Leonhart, Bout understood that the weapons would be used to kill Americans in
Colombia.
“The crimes Viktor Bout committed represent the
worst-case scenario for modern law enforcement--the merger of criminal
international narcotics cartels with their terrorism enablers,” Ms. Leonhart
said. “But his sentencing today also reflects the best of modern international
law enforcement-- sophisticated, determined, and coordinated. Thanks to the
extraordinary efforts of criminal investigators and prosecutors in the United
States, Thailand, Romania, Curacao and elsewhere, the ‘Merchant of Death’ has
finally been held to account in a court of law for his years of profiteering
from death and misery around the world.”
Cathy Scott-Clark, a British
journalist and author, offers an in-depth look at the Russian arms dealer in
“Russia’s Man of War: The Extraordinary Viktor Bout.” Traveling to Russia, she
secured a series of interviews with Bout, his wife and daughter and some of his
associates.
“Bout insisted
that during the early days, when he flew weapons to dictators and murderous
rebel armies all over Africa, he was simply a businessman helping post-colonial
proto-communist liberation movements defend themselves in
government-to-government deals,” Ms. Scott-Clark writes in the book. “The West
was often arming the other side of right-wing regimes and authoritarian rulers.
Amid the decay that followed the collapse of the Soviet Union and the
atomization of its client states rose warlords and new political fronts. Bout,
who flew carriers into these new conflicts, claimed he was not responsible for
what warlords and presidents did with the weapons, and he denied profiting from
blood diamonds or arming child soldiers. He was simply a logistician, not the
buyer, the seller, or the wielder of arms. His specialty was identifying “sweet
spot” opportunities to make money with his air fleet, and he had fully intended
to continue until someone stopped him.
“The U.S. government saw things differently. The CIA, FBI, the
Drug Enforcement Administration, and Departments of the Treasury and Justice
blamed Bout for hundreds of thousands of deaths—for arming rampaging militias,
who raped and tortured—even though the United States was by far the world’s
most prolific arms supplier. By 2023, Washington would be exporting $238
billion in arms a year, including almost unimaginable sums to Israel. In almost
all locations where Bout had ventured, the United States had been arming the
other side, often using proxies and cut-outs to transship weapons invisibly.

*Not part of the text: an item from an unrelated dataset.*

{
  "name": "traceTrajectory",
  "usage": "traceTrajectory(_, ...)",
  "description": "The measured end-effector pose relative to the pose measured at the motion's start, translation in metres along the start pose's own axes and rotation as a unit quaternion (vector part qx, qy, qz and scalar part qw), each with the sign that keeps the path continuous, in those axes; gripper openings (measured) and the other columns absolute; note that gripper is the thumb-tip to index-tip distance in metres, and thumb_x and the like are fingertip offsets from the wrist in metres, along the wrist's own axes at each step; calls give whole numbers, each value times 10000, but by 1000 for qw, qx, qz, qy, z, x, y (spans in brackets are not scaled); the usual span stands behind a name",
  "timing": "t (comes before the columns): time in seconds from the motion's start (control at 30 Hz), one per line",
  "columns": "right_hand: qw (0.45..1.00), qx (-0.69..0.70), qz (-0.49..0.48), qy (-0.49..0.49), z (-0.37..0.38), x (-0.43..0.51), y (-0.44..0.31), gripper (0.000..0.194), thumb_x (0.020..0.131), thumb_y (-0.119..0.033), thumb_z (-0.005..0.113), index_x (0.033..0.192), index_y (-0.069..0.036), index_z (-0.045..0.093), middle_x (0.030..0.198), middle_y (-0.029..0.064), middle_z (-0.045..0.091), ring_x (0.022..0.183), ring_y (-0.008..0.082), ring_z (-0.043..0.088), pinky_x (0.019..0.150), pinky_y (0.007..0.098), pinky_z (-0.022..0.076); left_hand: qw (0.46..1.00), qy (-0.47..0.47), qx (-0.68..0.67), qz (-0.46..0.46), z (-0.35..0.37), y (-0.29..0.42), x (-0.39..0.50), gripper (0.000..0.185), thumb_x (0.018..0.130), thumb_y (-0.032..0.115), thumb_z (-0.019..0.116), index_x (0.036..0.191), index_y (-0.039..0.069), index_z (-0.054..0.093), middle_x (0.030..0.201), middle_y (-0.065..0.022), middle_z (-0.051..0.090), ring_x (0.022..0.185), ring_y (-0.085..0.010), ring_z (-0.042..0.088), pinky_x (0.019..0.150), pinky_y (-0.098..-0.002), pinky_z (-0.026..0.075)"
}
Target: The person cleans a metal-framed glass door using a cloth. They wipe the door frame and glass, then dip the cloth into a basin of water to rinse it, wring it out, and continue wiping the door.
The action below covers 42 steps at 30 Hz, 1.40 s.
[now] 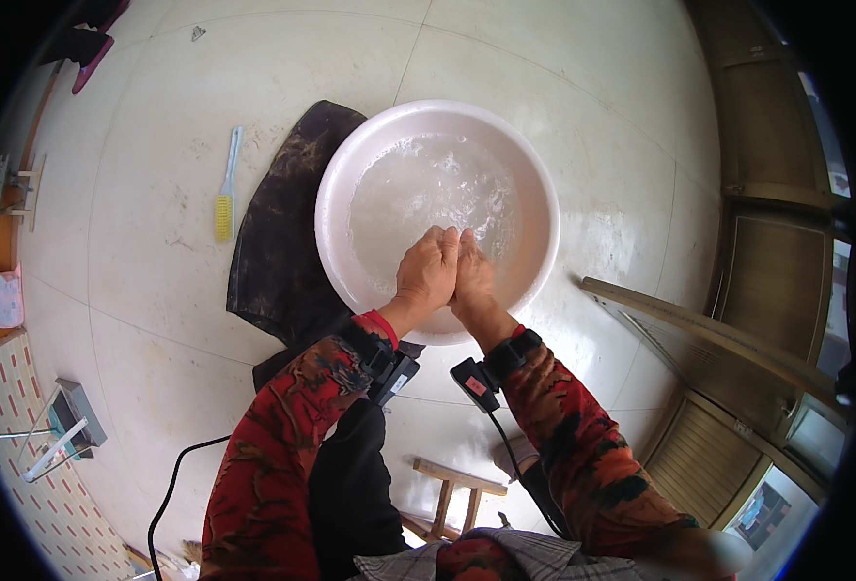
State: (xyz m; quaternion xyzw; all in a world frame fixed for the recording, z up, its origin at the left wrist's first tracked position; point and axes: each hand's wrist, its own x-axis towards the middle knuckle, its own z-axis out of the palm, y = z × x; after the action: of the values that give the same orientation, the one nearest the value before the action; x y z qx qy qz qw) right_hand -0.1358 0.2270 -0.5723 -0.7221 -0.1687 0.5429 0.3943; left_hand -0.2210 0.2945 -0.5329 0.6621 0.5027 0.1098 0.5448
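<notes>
Over a pale pink plastic basin (340,290) of cloudy water (413,181), my left hand (428,269) and my right hand (475,276) press together side by side. Their fingers are curled, with the thumbs on top. Whatever may lie between the palms is hidden. Foam and ripples show on the water just beyond the fingertips. A dark, soiled piece of cloth (275,240) lies on the floor, partly under the basin's left side. Left of the cloth is a scrub brush (225,203) with a light blue handle and yellow bristles.
A wooden stool (460,479) stands near my legs, by the floor. Black cables (173,486) trail from the wrist devices. At the right, an open cabinet door (689,334) juts out. A dustpan (82,414) is at the lower left; another person's foot (93,65) shows upper left.
</notes>
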Motion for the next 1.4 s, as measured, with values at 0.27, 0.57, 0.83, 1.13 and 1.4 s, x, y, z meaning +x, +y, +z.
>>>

Sometimes, they would be competing to assist the same side, and to claim the
same assets in payment, mining concessions, or precious stones.”
Ms. Scott-Clark notes that by the time Bout was 30, he was a
multimillionaire and was known throughout the world as the “merchant of death.”
“He was a KGB officer, agent, or asset, doing the Kremlin’s
bidding and endangering the West, said the White House. He was a terrorist
facilitator and fire-lighting numerous conflicts raging across sub-Saharan
Africa and beyond, said U.N. weapons inspectors. He was an amoral master
criminal and the world’s most prolific arms trafficker, according to the U.S.
State Department, Interpol, the CIA, and MI6. At first, he enjoyed the
notoriety, but later it cost him his fortune and his liberty. The more Bout
protested his innocence, the more the West denounced him. After 9/11, the U.S.
National Security Council described him as the second-most dangerous man in the
world after Osama bin Laden. In 2005, Nicholas Cage portrayed Bout in the
Hollywood blockbuster Lord of War.”
Ms. Scott-Clark strikes me as biased against the U.S., but to her credit, she offers a counterbalance to her interviews with Bout with extensive interviews with DEA special agents and other U.S. officials who took Bout down.